If you work with multiple computers on your desk, buying a monitor for each is expensive and you soon run out of desktop real estate. Using a KVM (keyboard-video-mouse) switch allows you to share one keyboard, monitor, and mouse among multiple systems. For example, Robert works surrounded by nine computers. His main system has a dedicated 19" Hitachi monitor, but the other eight computers share two keyboards, two mice, and two monitors among them, in two groups of four. Here are the KVM switches we recommend:
- Basic KVM switch
Belkin OmniCube. We've used a lot of KVM switches, both manual and electronic, and this is our favorite for home and small business users. The Belkin OmniCube switch comes in 2-port ($85) and 4-port ($95) versions.
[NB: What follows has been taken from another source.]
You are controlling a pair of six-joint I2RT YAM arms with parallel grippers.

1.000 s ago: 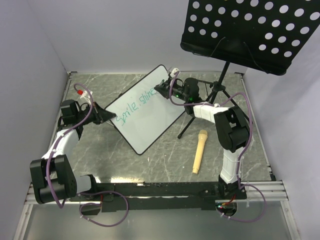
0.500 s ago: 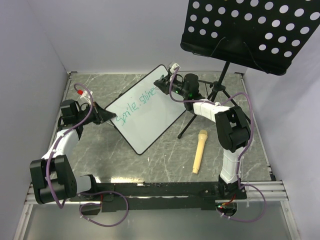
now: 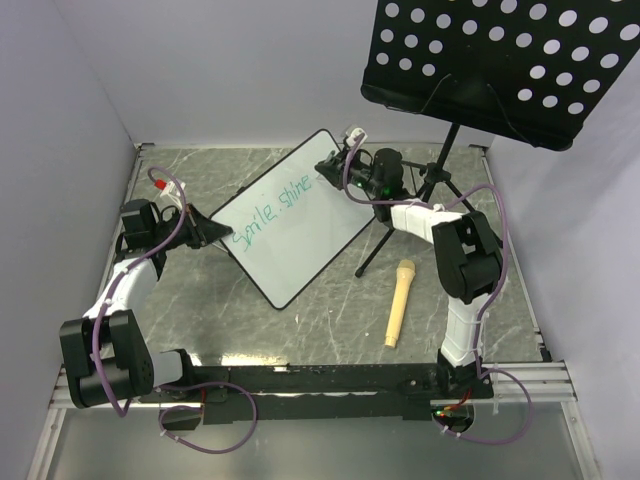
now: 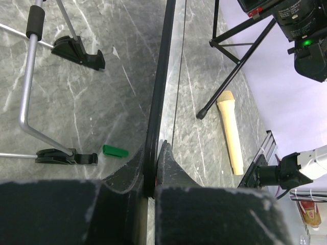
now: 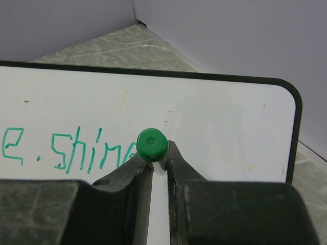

Yes, you can buy a manual KVM switch for $25 or so, but these provide very poor video quality, particularly when used with the cheap cables usually sold with them, and in some cases may actually damage the monitor. The Belkin OmniCube works well for us. Robert uses a Belkin OmniCube (with premium Belkin cables) on his desk to share his secondary monitor among four secondary computers.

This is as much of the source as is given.